#### [PROMPT]
Everything in the listing below from the line containing "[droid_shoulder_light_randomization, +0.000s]" through the line containing "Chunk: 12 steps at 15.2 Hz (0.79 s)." must be repeated exactly; the remaining lines are not wanted.
# # # # #
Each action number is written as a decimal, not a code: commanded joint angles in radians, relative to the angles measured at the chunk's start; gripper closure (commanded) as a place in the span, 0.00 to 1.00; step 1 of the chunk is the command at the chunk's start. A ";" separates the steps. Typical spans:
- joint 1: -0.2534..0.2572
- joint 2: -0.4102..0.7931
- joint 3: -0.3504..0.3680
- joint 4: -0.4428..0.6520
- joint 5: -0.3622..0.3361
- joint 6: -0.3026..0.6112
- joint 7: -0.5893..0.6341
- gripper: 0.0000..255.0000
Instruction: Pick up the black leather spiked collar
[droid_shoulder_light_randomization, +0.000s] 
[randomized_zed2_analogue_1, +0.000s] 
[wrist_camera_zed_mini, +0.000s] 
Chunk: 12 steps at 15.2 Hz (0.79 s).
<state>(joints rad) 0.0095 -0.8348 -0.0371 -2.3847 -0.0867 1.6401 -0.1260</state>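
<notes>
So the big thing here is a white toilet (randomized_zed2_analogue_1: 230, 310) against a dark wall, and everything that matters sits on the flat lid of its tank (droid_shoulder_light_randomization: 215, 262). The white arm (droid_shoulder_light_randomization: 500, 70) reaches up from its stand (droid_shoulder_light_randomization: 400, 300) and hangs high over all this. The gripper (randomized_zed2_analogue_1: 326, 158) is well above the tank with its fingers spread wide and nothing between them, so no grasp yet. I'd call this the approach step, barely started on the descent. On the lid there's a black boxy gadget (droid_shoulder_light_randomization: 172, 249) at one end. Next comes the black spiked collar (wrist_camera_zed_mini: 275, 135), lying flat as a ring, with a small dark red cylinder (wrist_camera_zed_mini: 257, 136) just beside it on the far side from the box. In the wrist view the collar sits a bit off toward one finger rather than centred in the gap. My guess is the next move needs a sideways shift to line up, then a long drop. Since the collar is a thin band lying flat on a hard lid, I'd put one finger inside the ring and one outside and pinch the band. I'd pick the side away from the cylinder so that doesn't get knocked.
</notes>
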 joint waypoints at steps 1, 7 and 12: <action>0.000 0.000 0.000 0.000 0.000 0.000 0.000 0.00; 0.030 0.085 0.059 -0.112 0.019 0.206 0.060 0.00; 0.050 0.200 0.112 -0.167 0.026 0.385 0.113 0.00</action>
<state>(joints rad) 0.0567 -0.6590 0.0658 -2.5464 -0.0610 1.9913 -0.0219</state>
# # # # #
#### [RESULT OF THIS TASK]
[droid_shoulder_light_randomization, +0.000s] 
[randomized_zed2_analogue_1, +0.000s] 
[wrist_camera_zed_mini, +0.000s] 
Chunk: 12 steps at 15.2 Hz (0.79 s).

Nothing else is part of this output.